DJIAN CUL ET CHEMISE AVEC L'ECRITURE

L'HUMANITE - 27 Avril 2000 - CULTURES

ROMAN. Vers chez les Blancs, dernière livraison signée Philippe Djian

L'écrivain continue son voyage en littérature. Un livre fort et raide comme un whisky pur malt où le propos, une fois encore, ne se trouve pas où on l'attend. Un bon cru.
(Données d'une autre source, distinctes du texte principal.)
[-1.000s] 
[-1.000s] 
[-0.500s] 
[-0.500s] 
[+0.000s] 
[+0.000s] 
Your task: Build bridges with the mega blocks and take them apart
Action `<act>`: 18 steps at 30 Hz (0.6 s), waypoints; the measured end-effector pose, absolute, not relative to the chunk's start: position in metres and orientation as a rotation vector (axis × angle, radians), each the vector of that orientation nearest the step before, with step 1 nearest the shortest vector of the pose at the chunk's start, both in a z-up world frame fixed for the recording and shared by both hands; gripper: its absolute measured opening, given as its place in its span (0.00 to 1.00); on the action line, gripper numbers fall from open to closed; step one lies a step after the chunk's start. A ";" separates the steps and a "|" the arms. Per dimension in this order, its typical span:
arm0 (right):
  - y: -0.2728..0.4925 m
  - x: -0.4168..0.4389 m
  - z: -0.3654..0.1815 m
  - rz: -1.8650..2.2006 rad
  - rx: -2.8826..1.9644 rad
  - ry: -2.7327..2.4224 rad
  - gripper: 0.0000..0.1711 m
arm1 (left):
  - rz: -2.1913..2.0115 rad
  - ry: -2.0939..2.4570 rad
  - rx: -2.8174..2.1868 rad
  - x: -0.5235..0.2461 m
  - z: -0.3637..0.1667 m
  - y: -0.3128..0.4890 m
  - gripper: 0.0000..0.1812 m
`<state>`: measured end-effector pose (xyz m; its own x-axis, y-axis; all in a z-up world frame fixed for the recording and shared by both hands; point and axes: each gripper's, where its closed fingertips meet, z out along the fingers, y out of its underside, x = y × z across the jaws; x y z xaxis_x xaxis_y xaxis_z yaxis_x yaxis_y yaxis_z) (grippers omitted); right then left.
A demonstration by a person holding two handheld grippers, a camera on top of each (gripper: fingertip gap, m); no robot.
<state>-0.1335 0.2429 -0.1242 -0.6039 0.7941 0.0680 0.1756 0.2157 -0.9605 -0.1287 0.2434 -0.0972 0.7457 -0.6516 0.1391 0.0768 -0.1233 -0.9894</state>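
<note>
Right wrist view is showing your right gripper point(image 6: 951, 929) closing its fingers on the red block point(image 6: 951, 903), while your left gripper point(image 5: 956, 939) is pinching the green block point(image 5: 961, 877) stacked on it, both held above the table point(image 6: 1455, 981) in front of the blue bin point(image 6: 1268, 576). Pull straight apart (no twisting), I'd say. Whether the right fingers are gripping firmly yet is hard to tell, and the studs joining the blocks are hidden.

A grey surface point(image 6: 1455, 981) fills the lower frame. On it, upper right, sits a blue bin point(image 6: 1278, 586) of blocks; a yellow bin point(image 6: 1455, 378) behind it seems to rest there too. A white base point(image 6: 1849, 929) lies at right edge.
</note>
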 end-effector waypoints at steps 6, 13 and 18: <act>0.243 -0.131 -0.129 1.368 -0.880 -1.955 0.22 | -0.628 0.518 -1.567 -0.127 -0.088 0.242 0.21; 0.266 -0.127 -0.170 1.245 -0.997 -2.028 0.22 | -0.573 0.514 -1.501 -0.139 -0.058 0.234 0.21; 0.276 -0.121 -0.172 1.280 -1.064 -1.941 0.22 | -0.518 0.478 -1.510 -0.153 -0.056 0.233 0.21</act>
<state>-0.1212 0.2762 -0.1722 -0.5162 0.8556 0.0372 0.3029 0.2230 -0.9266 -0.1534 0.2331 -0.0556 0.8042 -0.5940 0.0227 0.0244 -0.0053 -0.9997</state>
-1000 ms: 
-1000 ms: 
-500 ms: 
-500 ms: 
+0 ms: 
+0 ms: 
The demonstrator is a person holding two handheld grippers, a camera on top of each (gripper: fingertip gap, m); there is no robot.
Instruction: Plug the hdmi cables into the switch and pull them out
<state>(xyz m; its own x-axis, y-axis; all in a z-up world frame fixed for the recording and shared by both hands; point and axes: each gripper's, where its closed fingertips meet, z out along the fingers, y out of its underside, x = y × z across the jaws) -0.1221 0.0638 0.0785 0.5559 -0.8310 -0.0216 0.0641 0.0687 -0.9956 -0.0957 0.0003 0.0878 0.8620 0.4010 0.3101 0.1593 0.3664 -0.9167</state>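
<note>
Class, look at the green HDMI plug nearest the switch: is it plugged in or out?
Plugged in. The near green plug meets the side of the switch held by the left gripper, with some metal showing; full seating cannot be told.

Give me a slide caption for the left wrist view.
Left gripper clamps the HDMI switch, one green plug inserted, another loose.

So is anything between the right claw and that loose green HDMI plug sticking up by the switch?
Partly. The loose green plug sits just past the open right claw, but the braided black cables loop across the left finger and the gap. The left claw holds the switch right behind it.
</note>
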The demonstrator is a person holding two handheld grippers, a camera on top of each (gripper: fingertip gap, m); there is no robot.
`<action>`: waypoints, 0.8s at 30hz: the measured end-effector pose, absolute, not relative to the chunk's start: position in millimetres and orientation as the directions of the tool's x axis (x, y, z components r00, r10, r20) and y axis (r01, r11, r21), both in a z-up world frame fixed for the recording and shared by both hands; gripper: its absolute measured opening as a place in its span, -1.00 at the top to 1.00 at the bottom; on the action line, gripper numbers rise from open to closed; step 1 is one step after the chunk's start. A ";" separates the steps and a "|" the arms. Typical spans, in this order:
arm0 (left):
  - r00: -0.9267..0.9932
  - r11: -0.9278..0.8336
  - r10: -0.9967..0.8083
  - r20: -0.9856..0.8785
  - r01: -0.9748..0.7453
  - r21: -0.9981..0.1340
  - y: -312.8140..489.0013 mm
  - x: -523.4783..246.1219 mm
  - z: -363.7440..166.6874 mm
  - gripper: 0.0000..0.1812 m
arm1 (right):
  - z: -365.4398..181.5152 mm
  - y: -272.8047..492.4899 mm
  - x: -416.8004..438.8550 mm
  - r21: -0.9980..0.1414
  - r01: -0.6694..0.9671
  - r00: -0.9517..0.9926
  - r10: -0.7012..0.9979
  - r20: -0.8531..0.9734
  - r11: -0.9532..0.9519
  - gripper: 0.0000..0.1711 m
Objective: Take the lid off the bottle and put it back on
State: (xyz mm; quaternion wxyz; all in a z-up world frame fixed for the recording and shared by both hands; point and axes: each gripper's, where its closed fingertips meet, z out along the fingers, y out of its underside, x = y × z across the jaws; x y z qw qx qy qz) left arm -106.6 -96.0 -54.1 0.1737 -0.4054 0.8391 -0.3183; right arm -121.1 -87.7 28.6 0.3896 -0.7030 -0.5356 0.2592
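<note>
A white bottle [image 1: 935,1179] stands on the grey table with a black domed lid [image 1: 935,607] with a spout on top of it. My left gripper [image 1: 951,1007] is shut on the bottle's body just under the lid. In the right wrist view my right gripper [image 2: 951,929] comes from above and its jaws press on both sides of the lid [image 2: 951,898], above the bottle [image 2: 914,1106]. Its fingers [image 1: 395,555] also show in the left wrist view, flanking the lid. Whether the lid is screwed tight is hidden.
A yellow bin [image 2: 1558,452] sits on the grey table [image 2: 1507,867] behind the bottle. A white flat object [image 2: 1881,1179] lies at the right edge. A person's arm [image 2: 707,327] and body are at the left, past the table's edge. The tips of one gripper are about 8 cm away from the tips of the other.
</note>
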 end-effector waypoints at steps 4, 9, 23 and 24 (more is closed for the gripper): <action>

" Un sage montre la Lune, l'imbécile regarde le doigt ", le proverbe est connu, il sévit aussi en littérature. Souvent les regards critiques qui se sont posés sur les livres de Philippe Djian sont restés scotchés sur le doigt qui décrypte la phrase, préférant la surface d'une idée romanesque au halo lunaire qui hante une ouvre véritable. Ainsi l'auteur fut-il taxé d'écrivain branché, pornographe, déjanté, pessimiste, champion de l'ellipse, velléitaire, etc. Qu'importe après tout, les livres se succèdent et les lecteurs qu'on peut bluffer sur un coup, rarement plus, accordent toujours leur confiance au père de Maudit Manège et autre Zone érogène après une douzaine de volumes. Brautigan, Carver, Kerouac, Faulkner ou Melville portent eux aussi le poids de clichés pesants et pourtant... Chantres des petites gens, du quotidien, de la route, du Sud profond, du voyage, etc. L'erreur naît d'un goût pour la facilité, bien sûr, mais surtout de l'oil qui se refuse à laisser place à l'oreille. Philippe Djian, comme tous les bons écrivains, n'est pas un homme de récit mais un homme de sons. Jamais, par exemple, il ne situe géographiquement ses histoires mais les imprègne d'une musicalité toujours particulière. Il parie sur l'émotion et se fout d'une structure narrative qui teinterait de bémols la mélodie d'une phrase.

Son dernier roman Vers chez les Blancs une fois encore bouscule d'un sacré coup d'épaule ces édifices construits à coups de rebondissements qui envahissent les rayons des librairies et sonnent comme une caisse claire à la peau détendue. Toujours Philippe Djian joue du trompe-l'oil. Livre pornographique et réflexion sur la création et le monde littéraire sont clairement annoncés, les amateurs seront servis, le cul et les intrigues éditoriales ne manquent pas. Mais Djian, comme tous les artistes baroques, sait que l'image renvoyée est toujours trompeuse et que les nuages souvent cachent la Lune. L'extrême et la drôlerie des scènes évoquées juste auparavant éclairent d'elles-mêmes. La limpidité et la sonorité achevée de la phrase emportent vers un imaginaire à toujours inventer. L'anecdote s'efface devant l'écho des mots qui touche l'esprit comme une onde poétique avant de ricocher longtemps jusqu'à exciter notre propre capacité, notre faculté à inventer. Et le cour de Vers chez les Blancs n'a rien à voir avec la difficulté pour un écrivain de se lancer dans un texte pornographique, même si la rare réussite de ces derniers prouve l'existence d'obstacles réels sur cette route pavée de vertes intentions, mais bel et bien de concevoir l'écriture et donc la vie après la perte d'un être aimé en l'occurrence la femme du personnage principal. C'est cette immense souffrance, ce déchirement féroce que met à nu Philippe Djian. La vacuité de l'écriture, démarche ô combien personnelle, face au monde et à ceux qui le constituent. Où et comment se positionne " l'écriveur " s'il ne peut vivre sans ses proches ? La question qui hante le livre n'est pas de comment baiser à couilles rabattues mais de comment et pourquoi écrire après la mort de l'autre. Comment continuer à respirer à travers et par le style ainsi que sa quête perpétuelle et infinie alors que tout s'écroule autour de vous ? Questions essentielles auxquelles tout écrivain ne peut échapper. La page blanche n'est pas le souci, seul la traque et la capture de quelques notes de musique poussent le lecteur sur ce chemin rare du plaisir de lire. Seule cette exigence radicale pose le roman comme un astre singulier qui tout au long d'une vie tracera un halo où il fera bon jouer de la mémoire, le reste n'est qu'imbécillité.

Fabrice Lanfranchi

Philippe Djian Vers chez les Blancs ; Gallimard, 385 pages, 125 francs.